According to Kant’s postulation, an action’s wrongness or rightfulness does not depend on the actions’ outcomes. Instead, they both depend on whether the operations liaise in a manner that fulfills a responsibility (Li, 2018). Arguing it in this respect, the duty of PG&E was to supply electricity, and thus to discuss shallowly, the organization acted on a proper scope. Nonetheless, as they provide power to the consumers, it is their responsibility that the power lines continue to protect human lives, property, and the environment at large. With out-of-service equipment, then as much as their duty to supply power is met, it has not met the obligation to protect human lives, property, and the environment. Such equipment has no difference to a grenade without a safety pin in that they could usher in devastating effects at any instant. In this respect, according to Kant’s theory, the action was immoral and unethical.

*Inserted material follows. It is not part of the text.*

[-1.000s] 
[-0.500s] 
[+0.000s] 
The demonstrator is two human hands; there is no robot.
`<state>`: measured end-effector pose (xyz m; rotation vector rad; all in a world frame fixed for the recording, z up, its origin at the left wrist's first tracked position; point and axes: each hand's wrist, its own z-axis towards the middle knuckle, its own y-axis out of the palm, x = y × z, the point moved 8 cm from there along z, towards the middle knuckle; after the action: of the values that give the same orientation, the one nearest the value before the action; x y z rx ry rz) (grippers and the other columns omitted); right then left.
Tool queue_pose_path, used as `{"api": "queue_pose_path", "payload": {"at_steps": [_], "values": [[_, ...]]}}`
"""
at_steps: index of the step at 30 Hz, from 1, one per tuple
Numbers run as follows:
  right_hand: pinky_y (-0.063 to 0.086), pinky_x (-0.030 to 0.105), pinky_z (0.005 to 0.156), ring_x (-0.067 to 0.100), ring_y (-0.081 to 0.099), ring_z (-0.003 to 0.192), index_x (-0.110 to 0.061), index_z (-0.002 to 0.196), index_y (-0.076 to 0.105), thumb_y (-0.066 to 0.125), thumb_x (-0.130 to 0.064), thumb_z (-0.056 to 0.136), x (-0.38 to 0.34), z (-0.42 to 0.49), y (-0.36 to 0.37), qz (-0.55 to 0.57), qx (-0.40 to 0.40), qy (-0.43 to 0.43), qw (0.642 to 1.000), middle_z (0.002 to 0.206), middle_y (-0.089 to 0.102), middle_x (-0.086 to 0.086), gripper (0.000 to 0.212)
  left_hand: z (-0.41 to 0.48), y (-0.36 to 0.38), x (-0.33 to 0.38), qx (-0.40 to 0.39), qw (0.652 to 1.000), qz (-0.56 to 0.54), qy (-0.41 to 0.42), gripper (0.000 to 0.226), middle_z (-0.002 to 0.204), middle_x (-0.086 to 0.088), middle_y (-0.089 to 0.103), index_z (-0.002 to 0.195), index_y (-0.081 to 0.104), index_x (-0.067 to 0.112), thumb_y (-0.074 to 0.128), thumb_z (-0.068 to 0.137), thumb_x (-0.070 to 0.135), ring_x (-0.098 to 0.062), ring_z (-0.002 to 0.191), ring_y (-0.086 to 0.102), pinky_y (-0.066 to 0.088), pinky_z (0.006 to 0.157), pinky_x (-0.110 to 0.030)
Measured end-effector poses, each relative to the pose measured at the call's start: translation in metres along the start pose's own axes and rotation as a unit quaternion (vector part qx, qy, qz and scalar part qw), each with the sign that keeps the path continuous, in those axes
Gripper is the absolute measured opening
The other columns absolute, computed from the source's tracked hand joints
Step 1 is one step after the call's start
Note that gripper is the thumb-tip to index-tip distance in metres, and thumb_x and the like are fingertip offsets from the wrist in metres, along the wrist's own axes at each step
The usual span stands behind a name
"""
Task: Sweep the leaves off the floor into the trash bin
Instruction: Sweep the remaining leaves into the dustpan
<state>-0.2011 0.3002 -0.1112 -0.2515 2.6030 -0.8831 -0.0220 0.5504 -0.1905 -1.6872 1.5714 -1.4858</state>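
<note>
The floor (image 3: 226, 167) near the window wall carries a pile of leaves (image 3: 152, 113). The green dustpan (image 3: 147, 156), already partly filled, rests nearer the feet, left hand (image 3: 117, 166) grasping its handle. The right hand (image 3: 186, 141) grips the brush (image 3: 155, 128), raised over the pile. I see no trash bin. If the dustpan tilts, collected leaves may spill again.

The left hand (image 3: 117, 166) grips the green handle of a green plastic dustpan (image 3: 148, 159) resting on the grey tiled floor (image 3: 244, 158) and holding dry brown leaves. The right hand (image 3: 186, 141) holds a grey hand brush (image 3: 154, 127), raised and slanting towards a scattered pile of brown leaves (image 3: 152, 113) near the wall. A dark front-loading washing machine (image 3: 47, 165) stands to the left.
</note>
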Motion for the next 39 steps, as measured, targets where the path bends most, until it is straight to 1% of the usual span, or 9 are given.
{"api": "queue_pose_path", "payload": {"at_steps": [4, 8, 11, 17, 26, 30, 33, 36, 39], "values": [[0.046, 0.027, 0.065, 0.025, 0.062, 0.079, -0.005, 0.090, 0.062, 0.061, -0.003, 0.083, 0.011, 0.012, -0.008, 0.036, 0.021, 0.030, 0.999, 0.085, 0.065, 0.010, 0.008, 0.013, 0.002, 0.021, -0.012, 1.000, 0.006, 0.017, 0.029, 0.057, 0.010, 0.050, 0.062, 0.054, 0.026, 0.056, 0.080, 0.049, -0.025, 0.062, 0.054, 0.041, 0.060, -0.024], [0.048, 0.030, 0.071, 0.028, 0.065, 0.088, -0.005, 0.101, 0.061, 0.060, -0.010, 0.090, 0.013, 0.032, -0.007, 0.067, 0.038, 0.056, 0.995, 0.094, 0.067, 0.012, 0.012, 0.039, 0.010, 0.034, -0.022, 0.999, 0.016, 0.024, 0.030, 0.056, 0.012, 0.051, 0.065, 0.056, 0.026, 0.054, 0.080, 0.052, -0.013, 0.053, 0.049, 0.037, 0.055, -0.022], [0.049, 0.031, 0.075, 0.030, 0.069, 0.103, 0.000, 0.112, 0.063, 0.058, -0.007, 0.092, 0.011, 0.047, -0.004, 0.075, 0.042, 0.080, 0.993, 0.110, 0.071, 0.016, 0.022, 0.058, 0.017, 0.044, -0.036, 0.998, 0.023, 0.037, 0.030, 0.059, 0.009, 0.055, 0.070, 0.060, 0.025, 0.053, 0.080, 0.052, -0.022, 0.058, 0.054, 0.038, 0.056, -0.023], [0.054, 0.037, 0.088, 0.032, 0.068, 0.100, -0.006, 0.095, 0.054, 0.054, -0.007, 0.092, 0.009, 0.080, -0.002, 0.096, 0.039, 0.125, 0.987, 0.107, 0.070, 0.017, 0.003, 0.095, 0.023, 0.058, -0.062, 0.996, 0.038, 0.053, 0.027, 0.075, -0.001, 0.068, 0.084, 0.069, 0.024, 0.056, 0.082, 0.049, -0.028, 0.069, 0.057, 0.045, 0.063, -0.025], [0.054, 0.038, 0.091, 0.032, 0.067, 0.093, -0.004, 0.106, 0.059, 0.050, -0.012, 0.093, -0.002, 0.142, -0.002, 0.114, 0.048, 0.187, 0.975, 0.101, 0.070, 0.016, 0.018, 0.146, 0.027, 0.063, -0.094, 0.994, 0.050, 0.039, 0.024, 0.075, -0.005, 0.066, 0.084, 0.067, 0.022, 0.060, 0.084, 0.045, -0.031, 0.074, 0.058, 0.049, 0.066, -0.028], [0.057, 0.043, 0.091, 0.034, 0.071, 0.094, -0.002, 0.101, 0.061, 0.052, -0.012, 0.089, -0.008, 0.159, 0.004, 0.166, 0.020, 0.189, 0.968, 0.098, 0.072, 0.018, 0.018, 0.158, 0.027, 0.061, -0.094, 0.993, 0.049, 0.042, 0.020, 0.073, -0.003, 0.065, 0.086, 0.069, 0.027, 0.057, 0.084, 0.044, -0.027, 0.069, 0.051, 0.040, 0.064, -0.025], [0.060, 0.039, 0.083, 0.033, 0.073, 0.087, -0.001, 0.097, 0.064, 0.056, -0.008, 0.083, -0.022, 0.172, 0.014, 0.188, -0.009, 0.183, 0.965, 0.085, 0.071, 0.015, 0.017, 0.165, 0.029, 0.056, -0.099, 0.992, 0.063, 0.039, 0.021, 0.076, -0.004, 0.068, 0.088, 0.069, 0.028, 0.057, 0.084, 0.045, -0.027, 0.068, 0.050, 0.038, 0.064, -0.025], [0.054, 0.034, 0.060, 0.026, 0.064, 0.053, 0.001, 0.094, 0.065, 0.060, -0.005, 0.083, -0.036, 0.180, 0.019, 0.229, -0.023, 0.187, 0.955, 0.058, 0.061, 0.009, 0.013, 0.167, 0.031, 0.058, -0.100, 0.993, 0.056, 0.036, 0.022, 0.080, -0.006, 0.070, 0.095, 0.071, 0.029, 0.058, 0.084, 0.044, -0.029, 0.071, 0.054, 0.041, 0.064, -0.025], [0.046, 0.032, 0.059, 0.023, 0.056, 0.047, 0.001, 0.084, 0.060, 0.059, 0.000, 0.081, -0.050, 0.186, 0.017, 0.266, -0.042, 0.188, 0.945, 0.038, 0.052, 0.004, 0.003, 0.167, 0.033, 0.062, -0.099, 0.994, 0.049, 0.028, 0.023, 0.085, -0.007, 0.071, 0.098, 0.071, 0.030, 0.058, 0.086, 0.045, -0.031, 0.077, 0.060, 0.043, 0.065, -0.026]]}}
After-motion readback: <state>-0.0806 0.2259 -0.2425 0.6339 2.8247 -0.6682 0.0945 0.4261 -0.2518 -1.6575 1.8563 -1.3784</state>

Utilitarianism is an ethical supposition that ascertains what is right from what is wrong by concentrating on the results. According to utilitarianism, the most ethical option is to flourish the greatest goof for the most considerable number of persons (Herschel,2017). Managers at PG&E would perhaps argue that even when it’s windy, the demand for power does not reduce. According to them, anyone second without power is a loss of millions of dollars to the country. Arguing in this respect, then they would assume that their actions and decisions remain ethical. However, what would happen if the out-of-service equipment failed and caused substantial harm to more people like it did in California? Thinking in that direction, it then implies that the decision to focus on other revenue-generating options at the expense of the safety of the millions of electricity users depending on PG&E’s power lines is ultimately unethical.

PG&E depends on its consumers for the generation of profits. These consumers are confident that they are safe as they drive by the organization’s power lines. They have confided in PG&E’s ability to protect them as they continually supply power to them at any time of the day. It then means that the organization has the ultimate obligation to ensure that its consumers have nothing to worry about. With this, the organization should have been honest about its moral shortcoming. Failure to be honest with their consumers means that they value their profits more than they value their clients, and that poses substantial deficits to the corporation that it would by being honest with their clients. No client will confide in them supplying power to them again, but being honest would inflict not-so impactive effects for some time before the clients appreciate the organization’s moral obligation.

To sum up, evident from Pacific Gas and Electric Corporation, organizations often fall shorty of adhering to ethical obligations and instead seek to find alternative means to generate profits at the expense of their consumers. The definition of a moral choice by Kant is based upon one’s ability to fulfill an obligation. With that, then the actions taken can define a right or a wrong. The process of fulfilling the obligation should, however, embrace all aspects advocated for by regulatory measures. The utilitarianism theory similarly describes an ethical choice from the actions taken to meet an outcome. With that, a wrong or a right can be determined. Ethicality should not only kick in when there is a goal to achieve but also in the process of meeting the goal. For instance, there is no ethical value in taking the lives of a million people to save two million people. However, there is moral value in seeking to protect the lives of all three million lives consequentially. In this respect, businesses must consider the magnitude of possible implications on an ethical perspective and act upon them in place of allowing ignorance and negligence to have the upper hand.